◆ Exercise instructions ◆
Starting at the first line and ending at the last, repeat the material word for word.
=== Data block ===
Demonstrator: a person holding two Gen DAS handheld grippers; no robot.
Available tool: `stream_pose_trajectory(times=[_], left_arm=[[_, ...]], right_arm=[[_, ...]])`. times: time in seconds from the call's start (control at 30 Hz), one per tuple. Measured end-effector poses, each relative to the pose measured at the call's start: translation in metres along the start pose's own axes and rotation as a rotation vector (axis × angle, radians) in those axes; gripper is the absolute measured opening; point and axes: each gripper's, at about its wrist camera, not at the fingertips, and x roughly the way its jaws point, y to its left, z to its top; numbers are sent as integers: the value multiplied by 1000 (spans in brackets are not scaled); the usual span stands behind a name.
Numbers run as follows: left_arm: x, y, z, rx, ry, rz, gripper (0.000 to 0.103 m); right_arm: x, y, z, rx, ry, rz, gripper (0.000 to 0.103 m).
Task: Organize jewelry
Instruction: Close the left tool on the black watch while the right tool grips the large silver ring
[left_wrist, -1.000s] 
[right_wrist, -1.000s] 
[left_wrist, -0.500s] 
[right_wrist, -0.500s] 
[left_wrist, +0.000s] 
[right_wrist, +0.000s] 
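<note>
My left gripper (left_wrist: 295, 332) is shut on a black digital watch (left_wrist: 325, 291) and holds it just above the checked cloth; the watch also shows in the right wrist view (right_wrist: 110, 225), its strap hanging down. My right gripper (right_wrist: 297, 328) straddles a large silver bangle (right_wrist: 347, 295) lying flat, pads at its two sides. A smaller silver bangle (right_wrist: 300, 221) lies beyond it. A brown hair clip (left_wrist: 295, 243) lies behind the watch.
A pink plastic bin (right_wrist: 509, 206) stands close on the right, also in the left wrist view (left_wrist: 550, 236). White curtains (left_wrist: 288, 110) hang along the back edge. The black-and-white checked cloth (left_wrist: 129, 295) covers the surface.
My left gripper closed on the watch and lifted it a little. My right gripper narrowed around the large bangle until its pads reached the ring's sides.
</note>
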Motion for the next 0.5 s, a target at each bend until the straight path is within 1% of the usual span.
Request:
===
◆ Output below ◆
Demonstrator: a person holding two Gen DAS handheld grippers; no robot.
Available tool: `stream_pose_trajectory(times=[_], left_arm=[[_, ...]], right_arm=[[_, ...]])`. times: time in seconds from the call's start (control at 30 Hz), one per tuple. Measured end-effector poses, each relative to the pose measured at the call's start: translation in metres along the start pose's own axes and rotation as a rotation vector (axis × angle, radians) in those axes; gripper is the absolute measured opening; point and axes: each gripper's, at about its wrist camera, not at the fingertips, and x roughly the way its jaws point, y to its left, z to its top; numbers are sent as integers: the value multiplied by 1000 (spans in brackets are not scaled); the usual span stands behind a name.
Numbers run as follows: left_arm: x, y, z, rx, ry, rz, gripper (0.000 to 0.103 m); right_arm: x, y, z, rx, ry, rz, gripper (0.000 to 0.103 m).
Task: Organize jewelry
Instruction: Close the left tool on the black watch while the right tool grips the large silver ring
[left_wrist, -1.000s] 
[right_wrist, -1.000s] 
[left_wrist, -0.500s] 
[right_wrist, -0.500s] 
[left_wrist, +0.000s] 
[right_wrist, +0.000s] 
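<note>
My left gripper (left_wrist: 295, 332) is shut on a black digital watch (left_wrist: 325, 291) and holds it just above the checked cloth; the watch also shows in the right wrist view (right_wrist: 110, 225), its strap hanging down. My right gripper (right_wrist: 297, 328) straddles a large silver bangle (right_wrist: 347, 295) lying flat, pads at its two sides. A smaller silver bangle (right_wrist: 300, 221) lies beyond it. A brown hair clip (left_wrist: 295, 243) lies behind the watch.
A pink plastic bin (right_wrist: 509, 206) stands close on the right, also in the left wrist view (left_wrist: 550, 236). White curtains (left_wrist: 288, 110) hang along the back edge. The black-and-white checked cloth (left_wrist: 129, 295) covers the surface.
My left gripper closed on the watch and lifted it a little. My right gripper narrowed around the large bangle until its pads reached the ring's sides.
</note>
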Motion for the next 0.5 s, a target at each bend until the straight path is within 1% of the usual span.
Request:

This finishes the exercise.